> Task instructions
Reproduce the lines below exactly. Skip images.

> Dataset excerpt
____

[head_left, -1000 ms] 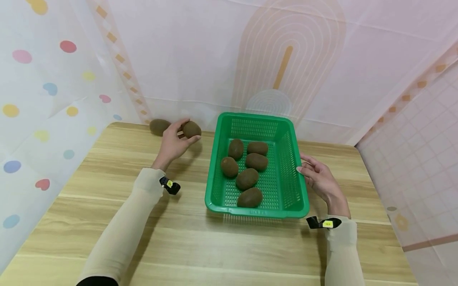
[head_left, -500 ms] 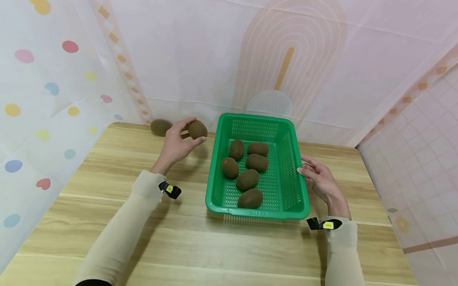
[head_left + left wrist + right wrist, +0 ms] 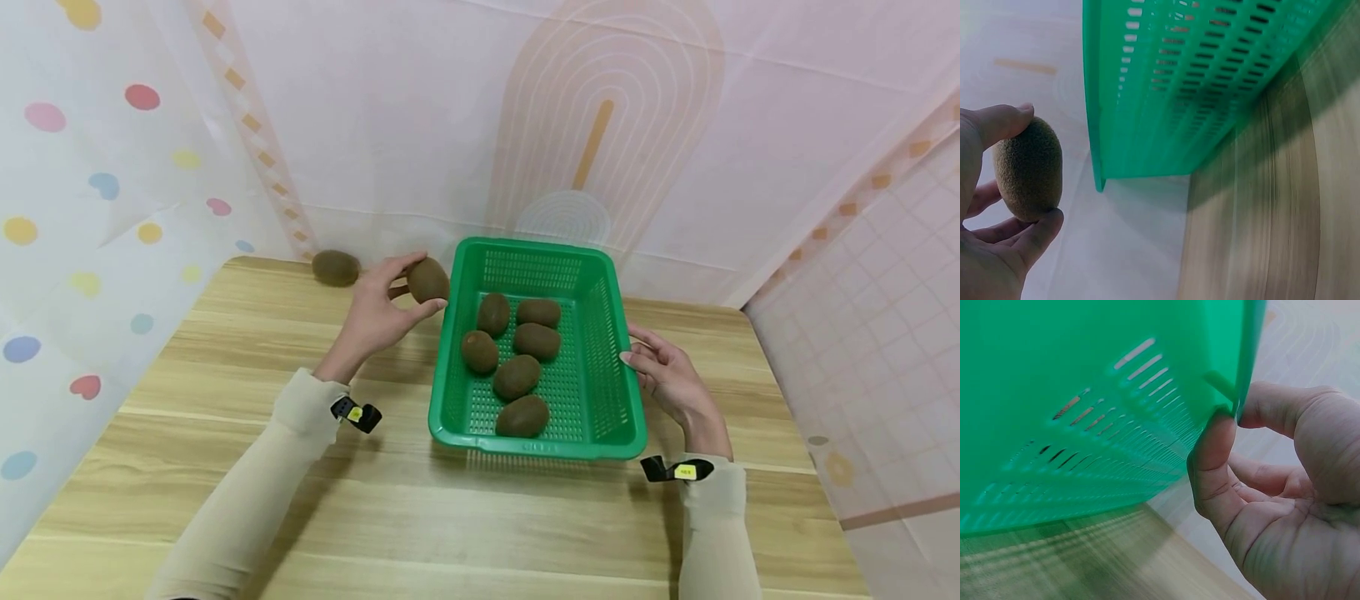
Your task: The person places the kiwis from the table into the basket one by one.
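My left hand (image 3: 378, 312) pinches a brown kiwi (image 3: 428, 281) between thumb and fingers, just outside the left rim of a green plastic basket (image 3: 538, 449). In the left wrist view the kiwi (image 3: 1029, 169) is held in the air beside the basket's slotted wall (image 3: 1147, 137). My right hand (image 3: 670, 375) pinches the basket's right rim, thumb on one side and fingers on the other, as the right wrist view shows at the rim (image 3: 1244, 369). Several kiwis (image 3: 517, 377) lie inside the basket, mostly toward its left half.
Another kiwi (image 3: 335, 267) lies at the back left of the wooden table (image 3: 390, 517), against the patterned cloth backdrop (image 3: 405, 125). More cloth hangs along the left and right sides.
My left hand has carried its kiwi rightward, from near the loose kiwi to the basket's left rim. The right hand keeps its hold on the rim, and the basket stays put.
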Available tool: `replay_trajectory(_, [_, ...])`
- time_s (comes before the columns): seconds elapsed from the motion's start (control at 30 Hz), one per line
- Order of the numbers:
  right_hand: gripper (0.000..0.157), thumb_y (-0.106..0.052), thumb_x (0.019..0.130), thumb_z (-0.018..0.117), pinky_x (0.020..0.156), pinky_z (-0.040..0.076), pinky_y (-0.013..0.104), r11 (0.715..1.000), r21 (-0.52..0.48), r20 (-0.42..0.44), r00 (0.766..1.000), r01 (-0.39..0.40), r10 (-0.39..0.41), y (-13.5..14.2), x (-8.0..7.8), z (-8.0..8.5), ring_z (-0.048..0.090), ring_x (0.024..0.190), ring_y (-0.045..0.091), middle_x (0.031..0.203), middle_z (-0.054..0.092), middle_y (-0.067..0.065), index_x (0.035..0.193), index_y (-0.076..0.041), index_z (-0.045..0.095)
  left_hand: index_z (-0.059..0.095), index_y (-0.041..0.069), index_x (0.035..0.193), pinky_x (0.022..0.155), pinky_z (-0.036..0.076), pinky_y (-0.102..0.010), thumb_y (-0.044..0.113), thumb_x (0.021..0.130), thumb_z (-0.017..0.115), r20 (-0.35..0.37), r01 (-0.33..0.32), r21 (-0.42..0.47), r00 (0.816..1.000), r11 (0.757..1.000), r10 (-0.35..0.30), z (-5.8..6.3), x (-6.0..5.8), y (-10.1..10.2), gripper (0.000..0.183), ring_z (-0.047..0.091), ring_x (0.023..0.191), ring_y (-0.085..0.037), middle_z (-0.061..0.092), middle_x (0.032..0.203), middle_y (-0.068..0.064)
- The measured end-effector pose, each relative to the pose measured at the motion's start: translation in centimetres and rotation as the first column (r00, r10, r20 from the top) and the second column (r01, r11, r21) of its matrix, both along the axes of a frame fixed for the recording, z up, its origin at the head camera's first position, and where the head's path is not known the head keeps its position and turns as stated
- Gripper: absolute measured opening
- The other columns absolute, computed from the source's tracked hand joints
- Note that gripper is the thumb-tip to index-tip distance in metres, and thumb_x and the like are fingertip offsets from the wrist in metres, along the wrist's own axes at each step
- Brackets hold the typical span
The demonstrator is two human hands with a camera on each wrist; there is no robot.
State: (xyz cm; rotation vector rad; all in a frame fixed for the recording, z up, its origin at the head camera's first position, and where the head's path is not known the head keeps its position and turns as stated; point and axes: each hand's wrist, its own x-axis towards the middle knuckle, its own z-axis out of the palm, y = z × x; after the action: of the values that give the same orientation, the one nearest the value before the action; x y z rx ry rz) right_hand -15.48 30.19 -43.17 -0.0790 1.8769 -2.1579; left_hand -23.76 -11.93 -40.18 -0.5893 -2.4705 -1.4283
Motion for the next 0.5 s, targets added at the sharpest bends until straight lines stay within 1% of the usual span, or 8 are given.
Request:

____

> Finished task
[head_left, -1000 ms] 
[head_left, -500 ms] 
[head_left + left wrist + right wrist, +0 ms] 
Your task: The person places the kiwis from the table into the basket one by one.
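My left hand (image 3: 378, 312) pinches a brown kiwi (image 3: 428, 281) between thumb and fingers, just outside the left rim of a green plastic basket (image 3: 538, 449). In the left wrist view the kiwi (image 3: 1029, 169) is held in the air beside the basket's slotted wall (image 3: 1147, 137). My right hand (image 3: 670, 375) pinches the basket's right rim, thumb on one side and fingers on the other, as the right wrist view shows at the rim (image 3: 1244, 369). Several kiwis (image 3: 517, 377) lie inside the basket, mostly toward its left half.
Another kiwi (image 3: 335, 267) lies at the back left of the wooden table (image 3: 390, 517), against the patterned cloth backdrop (image 3: 405, 125). More cloth hangs along the left and right sides.
My left hand has carried its kiwi rightward, from near the loose kiwi to the basket's left rim. The right hand keeps its hold on the rim, and the basket stays put.
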Available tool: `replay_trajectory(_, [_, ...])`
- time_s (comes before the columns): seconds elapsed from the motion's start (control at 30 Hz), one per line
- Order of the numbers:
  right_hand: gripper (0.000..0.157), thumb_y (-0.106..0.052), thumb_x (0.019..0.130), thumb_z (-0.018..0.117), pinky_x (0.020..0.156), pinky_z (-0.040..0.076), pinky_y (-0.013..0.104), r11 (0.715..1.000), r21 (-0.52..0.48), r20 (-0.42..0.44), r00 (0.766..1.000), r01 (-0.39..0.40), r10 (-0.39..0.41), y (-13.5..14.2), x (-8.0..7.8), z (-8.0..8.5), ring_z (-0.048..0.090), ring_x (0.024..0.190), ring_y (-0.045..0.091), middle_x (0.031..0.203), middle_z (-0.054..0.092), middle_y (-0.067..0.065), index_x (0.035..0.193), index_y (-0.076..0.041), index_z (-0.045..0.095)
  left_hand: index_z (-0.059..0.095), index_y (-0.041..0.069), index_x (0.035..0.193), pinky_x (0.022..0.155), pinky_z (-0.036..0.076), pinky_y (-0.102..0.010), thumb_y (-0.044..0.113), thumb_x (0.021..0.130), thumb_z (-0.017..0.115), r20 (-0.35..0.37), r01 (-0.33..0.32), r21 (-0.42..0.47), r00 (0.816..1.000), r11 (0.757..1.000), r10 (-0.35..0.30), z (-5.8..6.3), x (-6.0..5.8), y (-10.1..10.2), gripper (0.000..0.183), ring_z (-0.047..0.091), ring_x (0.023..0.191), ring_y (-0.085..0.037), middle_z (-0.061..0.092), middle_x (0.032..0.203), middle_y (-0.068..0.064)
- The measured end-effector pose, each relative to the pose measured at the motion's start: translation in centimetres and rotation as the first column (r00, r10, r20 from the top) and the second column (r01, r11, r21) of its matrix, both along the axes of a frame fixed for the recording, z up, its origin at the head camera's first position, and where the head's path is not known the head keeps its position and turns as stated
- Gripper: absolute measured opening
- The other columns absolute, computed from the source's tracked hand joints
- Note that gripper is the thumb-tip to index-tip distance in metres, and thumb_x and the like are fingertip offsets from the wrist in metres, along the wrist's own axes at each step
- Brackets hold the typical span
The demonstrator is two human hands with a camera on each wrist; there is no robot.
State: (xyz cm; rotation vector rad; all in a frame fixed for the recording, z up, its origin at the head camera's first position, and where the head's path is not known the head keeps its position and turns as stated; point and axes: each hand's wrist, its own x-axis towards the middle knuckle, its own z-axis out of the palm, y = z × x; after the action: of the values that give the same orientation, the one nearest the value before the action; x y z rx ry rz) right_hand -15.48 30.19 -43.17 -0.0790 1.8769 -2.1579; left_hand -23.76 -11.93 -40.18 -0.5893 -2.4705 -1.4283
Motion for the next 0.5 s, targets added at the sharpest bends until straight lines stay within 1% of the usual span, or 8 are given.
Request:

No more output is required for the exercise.